Student Lucy Hughes made the biodegradable plastic using fish waste and red algae in a bid to end single-use plastic waste.

Single-use plastics are choking our oceans and killing marine life, but one young designer from the UK may have found a solution, creating a plastic out of algae and fish waste that's just taken out the James Dyson Award.

The material, known as MarinaTex, is a clear, flexible bioplastic that is produced in sheets and designed to replace single-use plastics like plastic bags and food packaging. While it looks like conventional plastic, it's actually made out of agar -- a naturally occurring substance found in red algae -- and fish skin and scales left over as a byproduct from the commercial fishing industry.

The fish skin contains strong but flexible proteins, while the agar works as a binding agent to gel the material together -- both organic materials combine to create a bioplastic that is completely biodegradable.

It's not the first biodegradable packaging made from organic materials. At this year's London Marathon, UK company Skipping Rocks Labs served energy drinks to runners in edible drinks bubbles made from seaweed.

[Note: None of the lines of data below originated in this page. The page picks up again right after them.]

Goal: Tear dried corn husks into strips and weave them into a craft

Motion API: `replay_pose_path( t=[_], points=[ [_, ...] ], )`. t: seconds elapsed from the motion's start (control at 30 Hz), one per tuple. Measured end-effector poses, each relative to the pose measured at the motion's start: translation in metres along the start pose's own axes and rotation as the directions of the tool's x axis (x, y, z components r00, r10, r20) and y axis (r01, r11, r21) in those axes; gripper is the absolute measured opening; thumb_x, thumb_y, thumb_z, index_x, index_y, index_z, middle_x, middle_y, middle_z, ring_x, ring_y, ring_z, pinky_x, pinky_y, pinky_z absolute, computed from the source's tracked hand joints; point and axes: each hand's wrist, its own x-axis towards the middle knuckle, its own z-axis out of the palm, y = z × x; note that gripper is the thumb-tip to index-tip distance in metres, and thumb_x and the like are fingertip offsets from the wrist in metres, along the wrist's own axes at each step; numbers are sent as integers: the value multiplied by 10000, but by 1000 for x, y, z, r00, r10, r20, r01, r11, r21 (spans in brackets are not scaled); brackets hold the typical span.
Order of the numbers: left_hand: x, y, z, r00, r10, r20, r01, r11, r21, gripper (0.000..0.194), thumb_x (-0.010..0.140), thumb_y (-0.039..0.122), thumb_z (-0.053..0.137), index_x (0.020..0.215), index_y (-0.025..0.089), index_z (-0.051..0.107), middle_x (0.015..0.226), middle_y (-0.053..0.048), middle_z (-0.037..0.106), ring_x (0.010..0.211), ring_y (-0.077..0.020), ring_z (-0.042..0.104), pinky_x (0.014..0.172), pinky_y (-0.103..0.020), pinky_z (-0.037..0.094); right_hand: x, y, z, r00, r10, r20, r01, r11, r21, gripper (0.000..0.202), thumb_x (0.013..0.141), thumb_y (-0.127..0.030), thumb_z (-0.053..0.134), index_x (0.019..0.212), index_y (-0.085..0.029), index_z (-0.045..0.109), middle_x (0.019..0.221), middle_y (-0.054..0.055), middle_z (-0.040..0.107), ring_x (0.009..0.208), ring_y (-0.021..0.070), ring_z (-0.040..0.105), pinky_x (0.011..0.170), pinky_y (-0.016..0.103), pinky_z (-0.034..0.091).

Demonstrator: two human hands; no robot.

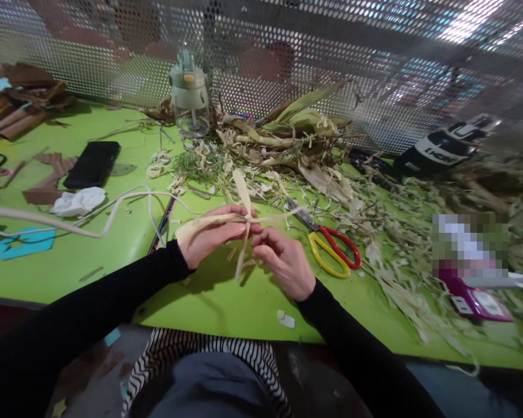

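Strips of pale dried corn husk (243, 191) cross at a small knot in front of me, their ends spreading up, down, left and right. My left hand (213, 235) is closed on the husk strips near the knot, with one wide strip lying over its back. Close beside it, my right hand (285, 258) has its thumb and fingers pinched together near the lower strip; what it pinches, if anything, is too small to make out. Scissors (331, 247) with one red and one yellow handle lie on the green table to the right of my right hand.
Heaps of husk scraps (283, 139) run along the back and right of the green table (126, 273). A clear bottle (189, 96), black phone (93, 164), white cable (108, 223), dark bottle (440, 148) and magenta packet (479, 299) lie around. Perforated metal panels stand behind.
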Motion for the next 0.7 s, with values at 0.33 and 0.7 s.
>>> replay_pose_path(
  t=[0.33,0.7],
  points=[
    [5,-12,-10,962,245,122,-271,800,536,400,801,407,580,1078,119,613,981,-100,706,887,-193,666,822,-314,523,-2,-8,0,993,-94,67,89,993,73,308,894,-276,475,615,-154,527,525,-43,436,458,58,371,444,194,284],
    [-6,-18,-6,871,450,195,-388,388,836,350,906,333,418,1076,132,649,1050,-78,703,942,-164,664,843,-221,507,-8,-11,1,969,-210,130,215,976,-26,309,872,-208,456,567,-162,432,513,-55,353,463,52,318,471,198,267]
  ],
)
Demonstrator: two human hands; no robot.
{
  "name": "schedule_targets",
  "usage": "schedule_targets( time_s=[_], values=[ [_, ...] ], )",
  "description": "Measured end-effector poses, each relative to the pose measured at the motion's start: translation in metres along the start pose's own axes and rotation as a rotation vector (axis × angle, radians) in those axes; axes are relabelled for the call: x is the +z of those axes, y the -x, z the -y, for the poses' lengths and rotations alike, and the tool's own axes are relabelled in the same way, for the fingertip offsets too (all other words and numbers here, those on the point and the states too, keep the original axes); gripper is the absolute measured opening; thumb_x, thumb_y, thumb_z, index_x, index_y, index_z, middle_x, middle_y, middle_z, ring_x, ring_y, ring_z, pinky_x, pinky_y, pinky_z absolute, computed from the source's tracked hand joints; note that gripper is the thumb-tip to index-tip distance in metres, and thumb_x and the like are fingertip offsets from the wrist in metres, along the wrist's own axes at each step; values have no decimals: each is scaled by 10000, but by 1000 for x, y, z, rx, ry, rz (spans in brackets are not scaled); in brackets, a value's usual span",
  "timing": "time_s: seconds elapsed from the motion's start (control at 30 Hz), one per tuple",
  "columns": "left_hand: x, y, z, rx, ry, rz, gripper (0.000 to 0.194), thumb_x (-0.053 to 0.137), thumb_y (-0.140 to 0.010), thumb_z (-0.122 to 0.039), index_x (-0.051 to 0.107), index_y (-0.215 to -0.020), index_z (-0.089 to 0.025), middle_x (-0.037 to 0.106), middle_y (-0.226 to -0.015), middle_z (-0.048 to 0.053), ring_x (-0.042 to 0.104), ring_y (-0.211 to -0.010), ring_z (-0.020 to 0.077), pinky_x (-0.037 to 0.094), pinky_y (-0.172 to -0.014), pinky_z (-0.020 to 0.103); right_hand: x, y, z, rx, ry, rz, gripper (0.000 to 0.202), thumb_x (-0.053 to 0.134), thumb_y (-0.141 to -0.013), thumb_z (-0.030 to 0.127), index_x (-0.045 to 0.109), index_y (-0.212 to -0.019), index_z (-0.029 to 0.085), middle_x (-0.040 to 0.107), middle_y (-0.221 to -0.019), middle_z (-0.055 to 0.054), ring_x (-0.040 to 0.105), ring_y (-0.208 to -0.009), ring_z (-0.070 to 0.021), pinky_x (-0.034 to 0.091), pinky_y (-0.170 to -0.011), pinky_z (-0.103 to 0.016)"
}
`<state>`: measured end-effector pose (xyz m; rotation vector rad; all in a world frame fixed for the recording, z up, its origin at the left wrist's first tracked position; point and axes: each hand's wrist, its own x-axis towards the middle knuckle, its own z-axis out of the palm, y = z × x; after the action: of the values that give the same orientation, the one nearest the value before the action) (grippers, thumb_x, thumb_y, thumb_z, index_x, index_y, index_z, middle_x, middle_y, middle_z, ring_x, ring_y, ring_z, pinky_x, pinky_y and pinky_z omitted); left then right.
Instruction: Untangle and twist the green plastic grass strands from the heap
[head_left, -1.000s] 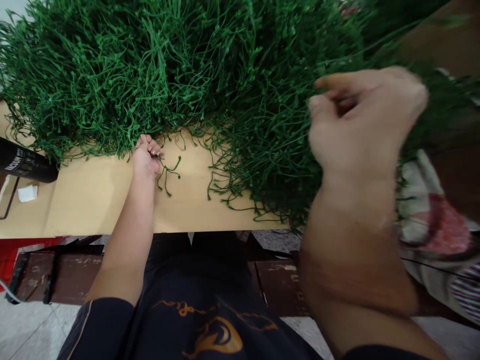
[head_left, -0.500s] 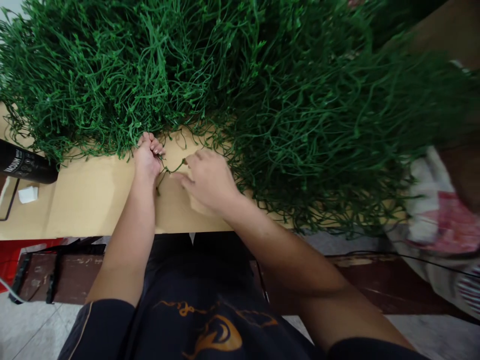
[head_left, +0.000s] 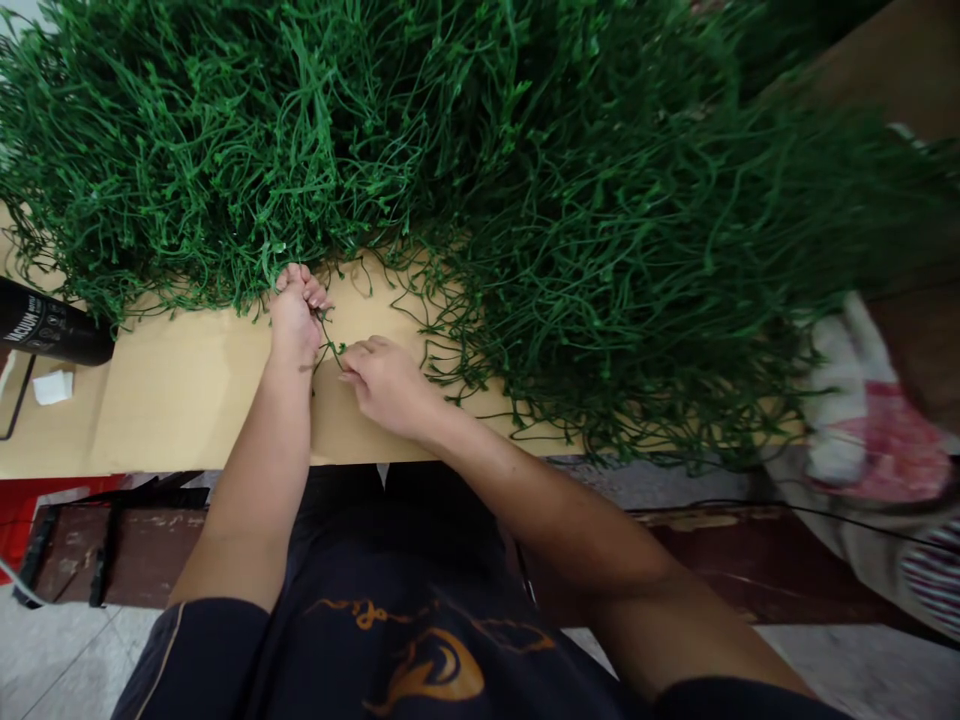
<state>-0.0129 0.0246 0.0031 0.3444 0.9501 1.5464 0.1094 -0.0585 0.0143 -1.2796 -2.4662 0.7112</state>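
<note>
Pinching a tip of a green sprig [head_left: 330, 340] between thumb and fingers, the right hand [head_left: 390, 385] is just beside the left hand [head_left: 296, 315], whose curled fingers grip the sprig's other end. The sprig is above tan cardboard [head_left: 180, 385], before a heap of greenery [head_left: 225, 140]. A black bottle [head_left: 49, 325] sits leftward, its contents hidden.

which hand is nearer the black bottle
The left hand: across the picture, it lies between the bottle and the right hand, which is farther off.
</note>
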Motion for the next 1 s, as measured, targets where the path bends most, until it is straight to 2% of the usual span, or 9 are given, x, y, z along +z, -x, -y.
schedule_targets(
  time_s=[0.13, 0.2, 0.4, 0.5, 0.6, 0.7, 0.77, 0.87, 1.0],
  values=[
    [-1, -3, -3, 53, 7, -59, 349, 328, -938, -266, 335, -599, -181, 224, -400, -90, 222, -302, 31, 236, -362, 170, 3, 22, 13, -245, -108, 153, 174, 413, -803, 99, 547, -704, 149, 585, -710, -67, 476, -706, -154, 392, -710, -283],
    [-2, -5, -3, 52, -2, -58, 350, 334, -936, -271, 337, -598, -181, 220, -401, -90, 220, -304, 32, 236, -365, 174, -3, 31, 9, -298, -105, 125, 197, 403, -812, 112, 563, -706, 159, 594, -710, -73, 486, -707, -162, 404, -710, -295],
    [-2, -1, -2, -12, 4, 24, 349, 375, -922, -264, 356, -585, -175, 252, -404, -85, 255, -323, 33, 241, -377, 177, -69, 46, -57, 214, 170, -571, 163, 495, -820, 295, 617, -811, 188, 586, -848, -115, 489, -927, -279, 366, -840, -461],
    [-2, -1, -1, -20, -13, 30, 349, 368, -924, -270, 372, -589, -172, 256, -404, -87, 255, -325, 31, 242, -380, 170, -83, 47, -67, 270, 275, -729, 251, 530, -810, 364, 597, -986, 198, 529, -1030, -143, 395, -1099, -333, 316, -899, -512],
    [-1, -2, -1, -17, -34, 35, 345, 362, -926, -278, 380, -600, -169, 260, -410, -88, 260, -330, 29, 245, -386, 161, -61, 35, -46, 170, 302, -660, 356, 500, -826, 411, 564, -1078, 169, 498, -1119, -148, 377, -1113, -326, 328, -897, -505],
    [0, -2, -2, -20, -39, 24, 347, 354, -930, -278, 370, -601, -169, 249, -410, -89, 250, -328, 29, 241, -384, 156, -28, 10, -21, 39, 266, -428, 392, 490, -838, 383, 548, -1119, 116, 540, -1095, -146, 433, -1037, -290, 361, -862, -451],
    [0, -1, -2, -21, -35, 18, 345, 348, -932, -271, 363, -603, -169, 244, -411, -90, 249, -328, 29, 236, -382, 153, -13, -5, -12, 21, 236, -278, 339, 473, -853, 307, 564, -1095, 87, 582, -1038, -146, 470, -986, -269, 372, -835, -407],
    [-1, -2, -3, -32, -32, 27, 343, 339, -935, -262, 360, -605, -170, 250, -410, -89, 255, -328, 29, 237, -382, 151, -5, -17, -11, 50, 192, -180, 252, 427, -870, 221, 610, -982, 89, 619, -964, -132, 500, -936, -244, 371, -804, -361],
    [-1, -3, -1, -22, -27, 48, 335, 335, -937, -260, 376, -616, -169, 264, -414, -89, 265, -330, 28, 242, -384, 154, -3, -16, -18, 27, 156, -126, 250, 414, -875, 219, 633, -900, 99, 633, -909, -119, 502, -878, -217, 356, -788, -336]
  ],
)
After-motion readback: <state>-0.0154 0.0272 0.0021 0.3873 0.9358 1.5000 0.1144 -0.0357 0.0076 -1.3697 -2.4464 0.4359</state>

MarinaTex is the brainchild of 24-year-old University of Sussex student Lucy Hughes, who created the material as part of her final year product design course, before picking up the $35,000 top prize in the James Dyson Award.

While Hughes refined the formula for MarinaTex on the stove in her student apartment, she hopes to scale up the invention into a commercially viable product.

"Plastic is an amazing material, and as a result, we have become too reliant on it as designers and engineers," she said of her creation. "It makes no sense to me that we're using plastic, an incredibly durable material, for products that have a life-cycle of less than a day."